··· Data excerpt
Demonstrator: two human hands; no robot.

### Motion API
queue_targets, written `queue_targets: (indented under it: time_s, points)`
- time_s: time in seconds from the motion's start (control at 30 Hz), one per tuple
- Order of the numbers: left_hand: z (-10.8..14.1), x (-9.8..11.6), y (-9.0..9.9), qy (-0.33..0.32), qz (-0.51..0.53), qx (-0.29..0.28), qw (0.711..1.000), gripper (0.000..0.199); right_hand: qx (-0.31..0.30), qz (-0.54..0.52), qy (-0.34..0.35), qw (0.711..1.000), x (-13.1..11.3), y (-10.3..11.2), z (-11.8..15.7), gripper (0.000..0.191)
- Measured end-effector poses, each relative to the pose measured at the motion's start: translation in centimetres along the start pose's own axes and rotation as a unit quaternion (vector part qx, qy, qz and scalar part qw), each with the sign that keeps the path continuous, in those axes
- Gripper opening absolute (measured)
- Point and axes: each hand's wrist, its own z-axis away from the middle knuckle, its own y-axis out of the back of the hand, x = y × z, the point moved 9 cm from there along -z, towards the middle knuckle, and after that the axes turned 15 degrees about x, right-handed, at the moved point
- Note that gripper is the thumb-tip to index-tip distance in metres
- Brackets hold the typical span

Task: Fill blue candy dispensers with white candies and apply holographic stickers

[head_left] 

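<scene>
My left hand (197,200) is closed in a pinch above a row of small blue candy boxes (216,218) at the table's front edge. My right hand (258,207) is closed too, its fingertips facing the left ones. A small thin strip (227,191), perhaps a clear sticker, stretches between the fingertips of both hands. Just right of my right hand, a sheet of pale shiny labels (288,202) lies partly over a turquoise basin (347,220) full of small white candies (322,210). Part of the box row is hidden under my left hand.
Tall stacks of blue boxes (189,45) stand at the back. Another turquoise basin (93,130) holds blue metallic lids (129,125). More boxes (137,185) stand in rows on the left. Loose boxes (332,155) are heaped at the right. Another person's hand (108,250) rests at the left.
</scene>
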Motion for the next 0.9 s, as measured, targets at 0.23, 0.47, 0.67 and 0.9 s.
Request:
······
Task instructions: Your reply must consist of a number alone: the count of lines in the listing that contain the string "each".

Result for this task: 2